── Data
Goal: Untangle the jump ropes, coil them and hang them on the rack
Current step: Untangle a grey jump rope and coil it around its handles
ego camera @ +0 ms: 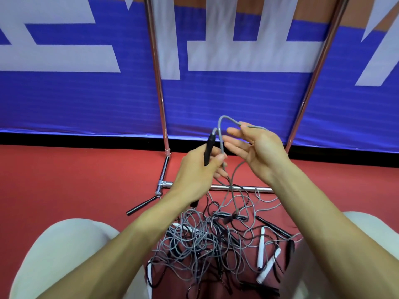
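Fingers of my left hand [199, 170] curl round a black handle [209, 150]; its grey rope [229, 119] arcs right over the spread, loose fingers of my right hand [258, 148]. Tangled ropes [207, 242] lie near on the red floor [64, 180], rack [158, 83] just beyond.

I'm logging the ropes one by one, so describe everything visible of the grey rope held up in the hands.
The grey rope is a thin, smooth cord, plastic-looking, joined to a black handle. The left hand grips that handle nearly upright, together with a strand of the cord. From the handle's top the cord arches up and across the relaxed fingers of the right hand. Another length hangs down into the tangled pile on the red floor, where its path is lost.
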A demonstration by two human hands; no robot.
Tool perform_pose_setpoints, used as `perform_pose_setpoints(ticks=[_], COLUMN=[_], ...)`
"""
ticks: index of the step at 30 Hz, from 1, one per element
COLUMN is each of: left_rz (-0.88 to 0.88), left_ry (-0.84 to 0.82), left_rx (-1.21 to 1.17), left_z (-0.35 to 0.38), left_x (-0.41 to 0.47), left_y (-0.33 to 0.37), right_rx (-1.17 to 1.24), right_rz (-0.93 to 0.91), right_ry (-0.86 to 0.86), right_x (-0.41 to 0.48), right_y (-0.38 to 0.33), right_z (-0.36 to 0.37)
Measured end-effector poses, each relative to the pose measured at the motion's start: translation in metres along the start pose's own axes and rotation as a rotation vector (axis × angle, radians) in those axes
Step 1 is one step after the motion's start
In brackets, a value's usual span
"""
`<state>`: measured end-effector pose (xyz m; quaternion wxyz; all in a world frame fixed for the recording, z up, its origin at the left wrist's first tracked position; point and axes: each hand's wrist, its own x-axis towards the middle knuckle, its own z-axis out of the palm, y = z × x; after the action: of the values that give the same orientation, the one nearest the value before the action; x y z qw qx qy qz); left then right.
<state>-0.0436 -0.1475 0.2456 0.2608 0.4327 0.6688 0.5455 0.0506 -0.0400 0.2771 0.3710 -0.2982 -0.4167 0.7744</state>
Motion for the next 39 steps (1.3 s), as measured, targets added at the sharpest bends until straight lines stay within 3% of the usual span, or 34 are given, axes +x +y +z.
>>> perform_pose_setpoints(ticks=[6, 11, 13, 17, 22, 27, 32, 39], left_rz=[0.025, 0.036, 0.037, 0.031, -0.016, -0.197, -0.111, -0.096], left_ry=[0.260, 0.397, 0.431, 0.457, 0.411, 0.158, -0.163, -0.369], left_rx=[-0.366, -0.586, -0.625, -0.667, -0.610, -0.330, 0.067, 0.205], left_z=[-0.015, -0.039, -0.049, -0.054, -0.049, -0.041, -0.033, -0.029], left_x=[0.011, 0.017, 0.019, 0.017, 0.016, 0.015, 0.010, 0.004], left_y=[0.015, 0.022, 0.022, 0.022, 0.019, 0.012, 0.006, 0.006], right_rx=[-0.502, -0.875, -1.023, -1.232, -1.001, -0.615, -0.247, 0.298], right_rz=[0.066, 0.021, -0.076, -0.294, -0.168, -0.102, -0.039, 0.144], right_ry=[-0.072, -0.357, -0.463, -0.300, -0.169, -0.133, -0.068, 0.059], right_x=[0.001, -0.003, -0.007, -0.002, 0.003, -0.002, -0.004, -0.006], right_y=[0.010, 0.020, 0.023, 0.030, 0.025, 0.010, -0.002, -0.007], right_z=[-0.001, -0.003, -0.004, -0.004, -0.006, -0.007, -0.005, -0.001])
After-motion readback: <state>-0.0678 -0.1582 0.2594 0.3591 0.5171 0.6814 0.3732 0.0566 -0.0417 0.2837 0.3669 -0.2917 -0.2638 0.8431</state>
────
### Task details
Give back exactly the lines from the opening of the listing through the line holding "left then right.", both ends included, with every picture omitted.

### Solution
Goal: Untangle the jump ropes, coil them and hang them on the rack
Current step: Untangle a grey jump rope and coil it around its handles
ego camera @ +0 ms: 
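Fingers of my left hand [199, 170] curl round a black handle [209, 150]; its grey rope [229, 119] arcs right over the spread, loose fingers of my right hand [258, 148]. Tangled ropes [207, 242] lie near on the red floor [64, 180], rack [158, 83] just beyond.

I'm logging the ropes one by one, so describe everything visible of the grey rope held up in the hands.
The grey rope is a thin, smooth cord, plastic-looking, joined to a black handle. The left hand grips that handle nearly upright, together with a strand of the cord. From the handle's top the cord arches up and across the relaxed fingers of the right hand. Another length hangs down into the tangled pile on the red floor, where its path is lost.
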A demonstration by two human hands; no robot.
Tool perform_pose_setpoints, used as `perform_pose_setpoints(ticks=[_], COLUMN=[_], ...)`
"""
ticks: index of the step at 30 Hz, from 1, one per element
COLUMN is each of: left_rz (-0.88 to 0.88), left_ry (-0.84 to 0.82), left_rx (-1.21 to 1.17), left_z (-0.35 to 0.38), left_x (-0.41 to 0.47), left_y (-0.33 to 0.37), right_rx (-1.17 to 1.24), right_rz (-0.93 to 0.91), right_ry (-0.86 to 0.86), right_x (-0.41 to 0.48), right_y (-0.38 to 0.33), right_z (-0.36 to 0.37)
Measured end-effector poses, each relative to the pose measured at the motion's start: translation in metres along the start pose's own axes and rotation as a rotation vector (axis × angle, radians) in those axes
Step 1 is one step after the motion's start
In brackets, a value's usual span
"""
`<state>`: measured end-effector pose (xyz m; quaternion wxyz; all in a world frame fixed for the recording, z up, its origin at the left wrist's first tracked position; point and axes: each hand's wrist, its own x-axis towards the middle knuckle, its own z-axis out of the palm, y = z × x; after the action: of the values that give the same orientation, the one nearest the value before the action; x y z qw qx qy qz); left then right.

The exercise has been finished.